* **Exercise details**: What should come back is the data below, word for word, minus any picture.

* **Supplied information**:
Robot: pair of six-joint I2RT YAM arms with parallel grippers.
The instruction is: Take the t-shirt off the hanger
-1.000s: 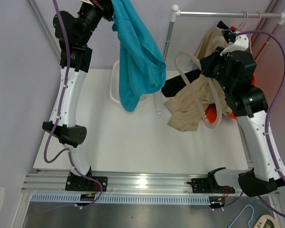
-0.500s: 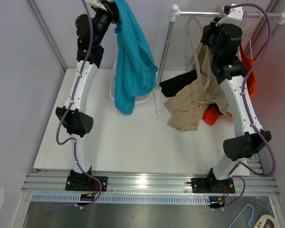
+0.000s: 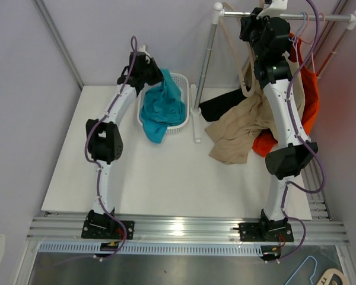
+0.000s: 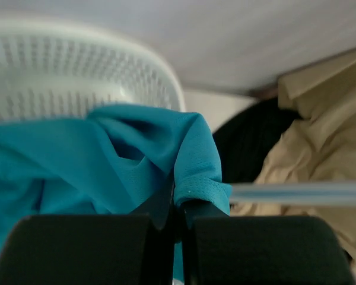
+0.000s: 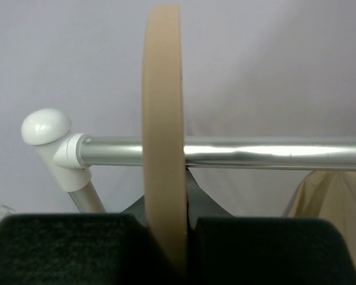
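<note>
The teal t-shirt lies bunched in the white basket, spilling over its near rim. My left gripper is low at the basket's far left edge and shut on a fold of the shirt, with the basket wall behind it. The beige hanger is bare. My right gripper is shut on it, high up by the left end of the metal rail. In the right wrist view the hanger stands edge-on in front of the rail, clamped between the fingers.
A tan garment, a black one and an orange one lie or hang under the rail at the right. The rack's upright pole stands just right of the basket. Other hangers hang on the rail.
My left gripper has come down from high up and lowered the teal t-shirt into the basket. My right gripper has lifted the beige hanger from over the tan garment up to the rail.
</note>
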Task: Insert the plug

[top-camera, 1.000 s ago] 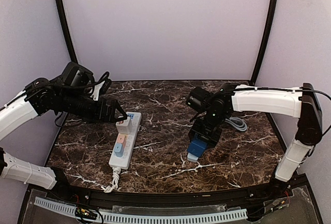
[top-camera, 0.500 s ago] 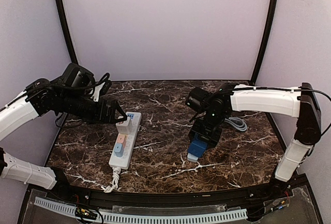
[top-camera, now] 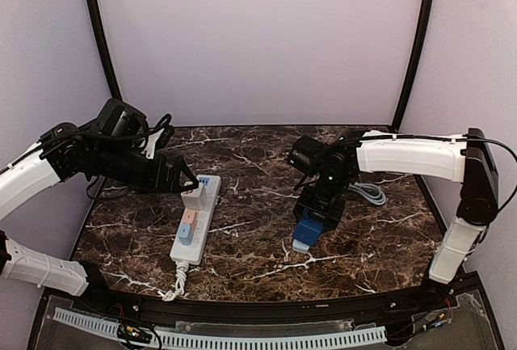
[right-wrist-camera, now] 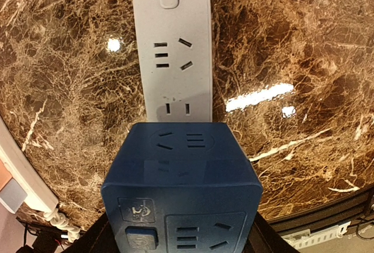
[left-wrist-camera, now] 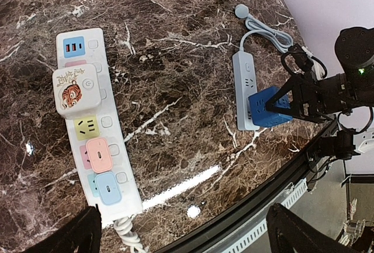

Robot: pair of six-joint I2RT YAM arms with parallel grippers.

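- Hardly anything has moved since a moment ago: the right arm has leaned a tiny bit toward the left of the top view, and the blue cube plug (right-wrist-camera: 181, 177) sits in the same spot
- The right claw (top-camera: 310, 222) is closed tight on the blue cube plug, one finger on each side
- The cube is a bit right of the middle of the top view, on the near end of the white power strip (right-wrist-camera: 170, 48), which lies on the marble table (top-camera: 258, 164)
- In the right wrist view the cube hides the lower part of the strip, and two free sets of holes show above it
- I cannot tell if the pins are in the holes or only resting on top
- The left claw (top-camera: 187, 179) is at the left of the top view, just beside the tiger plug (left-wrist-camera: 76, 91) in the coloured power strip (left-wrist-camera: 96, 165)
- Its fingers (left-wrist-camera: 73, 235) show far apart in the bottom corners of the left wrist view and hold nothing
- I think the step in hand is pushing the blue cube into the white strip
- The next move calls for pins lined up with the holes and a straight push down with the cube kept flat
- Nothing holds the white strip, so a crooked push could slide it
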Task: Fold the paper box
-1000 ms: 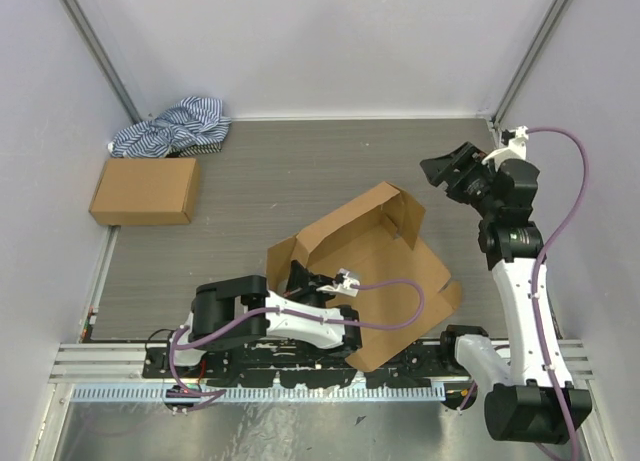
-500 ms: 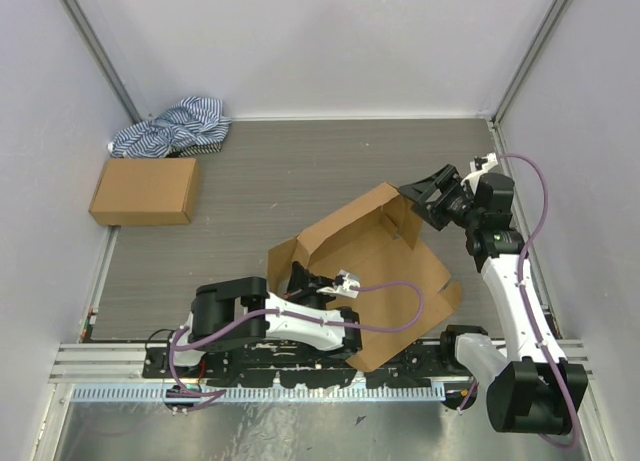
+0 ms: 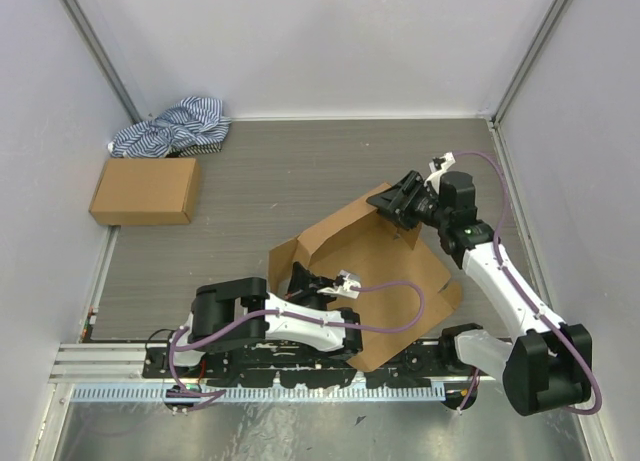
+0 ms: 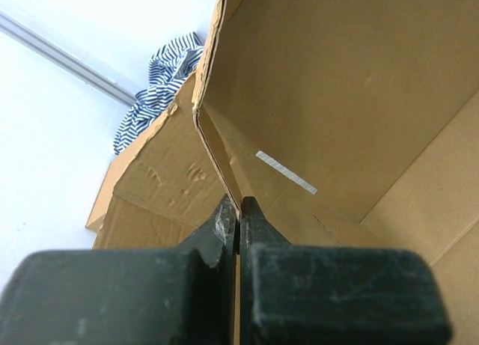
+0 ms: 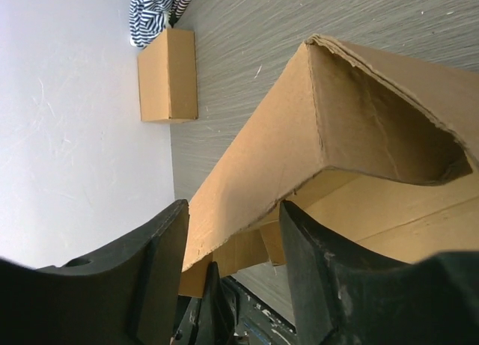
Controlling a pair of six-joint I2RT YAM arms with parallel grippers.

* **Task solution**:
Robot: pair of six-joint I2RT YAM arms with parallel grippers.
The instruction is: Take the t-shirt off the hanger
-1.000s: 
-0.500s: 
+0.000s: 
+0.000s: 
+0.000s: 
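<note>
The teal t-shirt lies bunched in the white basket, spilling over its near rim. My left gripper is low at the basket's far left edge and shut on a fold of the shirt, with the basket wall behind it. The beige hanger is bare. My right gripper is shut on it, high up by the left end of the metal rail. In the right wrist view the hanger stands edge-on in front of the rail, clamped between the fingers.
A tan garment, a black one and an orange one lie or hang under the rail at the right. The rack's upright pole stands just right of the basket. Other hangers hang on the rail.
My left gripper has come down from high up and lowered the teal t-shirt into the basket. My right gripper has lifted the beige hanger from over the tan garment up to the rail.
</note>
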Task: Insert the plug

[top-camera, 1.000 s ago] 
[top-camera, 0.500 s ago] 
[top-camera, now] 
[right-wrist-camera, now] 
[left-wrist-camera, now] 

Robot: pair of six-joint I2RT YAM arms with parallel grippers.

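- Hardly anything has moved since a moment ago: the right arm has leaned a tiny bit toward the left of the top view, and the blue cube plug (right-wrist-camera: 181, 177) sits in the same spot
- The right claw (top-camera: 310, 222) is closed tight on the blue cube plug, one finger on each side
- The cube is a bit right of the middle of the top view, on the near end of the white power strip (right-wrist-camera: 170, 48), which lies on the marble table (top-camera: 258, 164)
- In the right wrist view the cube hides the lower part of the strip, and two free sets of holes show above it
- I cannot tell if the pins are in the holes or only resting on top
- The left claw (top-camera: 187, 179) is at the left of the top view, just beside the tiger plug (left-wrist-camera: 76, 91) in the coloured power strip (left-wrist-camera: 96, 165)
- Its fingers (left-wrist-camera: 73, 235) show far apart in the bottom corners of the left wrist view and hold nothing
- I think the step in hand is pushing the blue cube into the white strip
- The next move calls for pins lined up with the holes and a straight push down with the cube kept flat
- Nothing holds the white strip, so a crooked push could slide it
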Task: Fold the paper box
-1000 ms: 
-500 ms: 
+0 ms: 
+0 ms: 
+0 ms: 
Controlling a pair of six-joint I2RT YAM arms with parallel grippers.

Nothing remains to be written for this exercise.